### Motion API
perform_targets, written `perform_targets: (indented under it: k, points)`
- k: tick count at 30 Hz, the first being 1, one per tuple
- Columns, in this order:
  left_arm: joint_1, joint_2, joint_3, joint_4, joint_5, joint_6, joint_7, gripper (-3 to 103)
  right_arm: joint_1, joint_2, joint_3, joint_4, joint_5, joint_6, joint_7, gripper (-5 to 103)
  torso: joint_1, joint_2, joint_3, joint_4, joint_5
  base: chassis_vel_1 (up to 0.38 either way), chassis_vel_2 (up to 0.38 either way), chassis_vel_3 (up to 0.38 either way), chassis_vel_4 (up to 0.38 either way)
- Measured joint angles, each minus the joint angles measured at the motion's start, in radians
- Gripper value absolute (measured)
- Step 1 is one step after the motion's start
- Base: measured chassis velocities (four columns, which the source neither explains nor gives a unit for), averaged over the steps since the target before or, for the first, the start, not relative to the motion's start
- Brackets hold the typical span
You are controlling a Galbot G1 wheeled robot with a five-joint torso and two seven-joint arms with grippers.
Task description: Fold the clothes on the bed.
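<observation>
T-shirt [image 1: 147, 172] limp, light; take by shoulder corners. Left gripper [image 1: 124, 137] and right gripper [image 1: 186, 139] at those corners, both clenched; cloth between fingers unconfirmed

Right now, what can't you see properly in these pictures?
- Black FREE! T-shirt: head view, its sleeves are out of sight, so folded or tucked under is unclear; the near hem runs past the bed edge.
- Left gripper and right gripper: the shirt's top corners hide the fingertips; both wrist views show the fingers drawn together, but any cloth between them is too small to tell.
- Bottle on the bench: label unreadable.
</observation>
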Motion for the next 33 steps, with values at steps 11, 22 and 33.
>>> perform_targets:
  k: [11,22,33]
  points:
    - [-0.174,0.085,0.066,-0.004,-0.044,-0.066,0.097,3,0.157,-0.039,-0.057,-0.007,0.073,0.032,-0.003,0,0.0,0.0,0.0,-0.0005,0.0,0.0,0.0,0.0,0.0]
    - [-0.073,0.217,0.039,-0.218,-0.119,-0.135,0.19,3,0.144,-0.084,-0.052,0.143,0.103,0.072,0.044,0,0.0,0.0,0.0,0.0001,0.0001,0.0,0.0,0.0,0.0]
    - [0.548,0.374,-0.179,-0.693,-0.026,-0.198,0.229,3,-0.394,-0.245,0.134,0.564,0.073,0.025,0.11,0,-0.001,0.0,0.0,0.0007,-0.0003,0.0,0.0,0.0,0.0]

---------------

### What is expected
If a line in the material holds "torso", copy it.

### Worked solution
  torso: joint_1, joint_2, joint_3, joint_4, joint_5
You are controlling a Galbot G1 wheeled robot with a five-joint torso and two seven-joint arms with grippers.

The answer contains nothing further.